> [WORK REQUEST]: Leaving out the images, please reproduce each line below exactly.
*** INPUT DATA ***
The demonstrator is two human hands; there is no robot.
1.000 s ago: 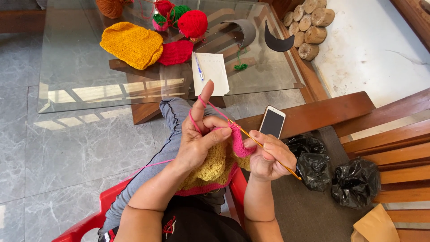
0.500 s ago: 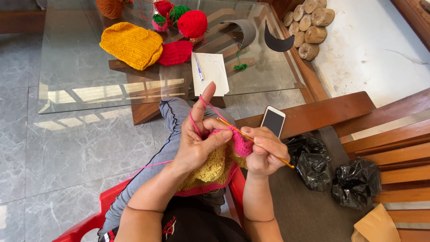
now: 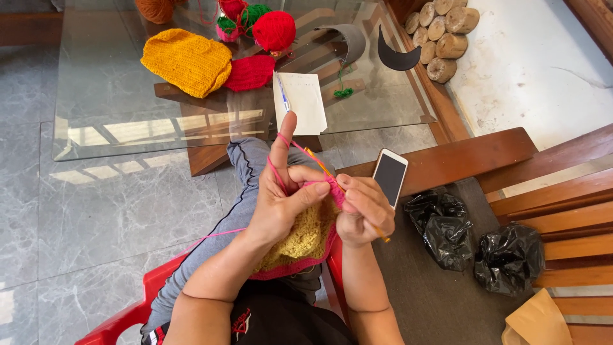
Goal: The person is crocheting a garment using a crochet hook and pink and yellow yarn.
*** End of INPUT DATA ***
> [EXERCISE RESPONSE]:
The demonstrator is two human hands; there is no robot.
1.000 s ago: 
0.500 s ago: 
now: 
Goal: The person is crocheting a garment using a crochet hook and pink and yellow yarn.

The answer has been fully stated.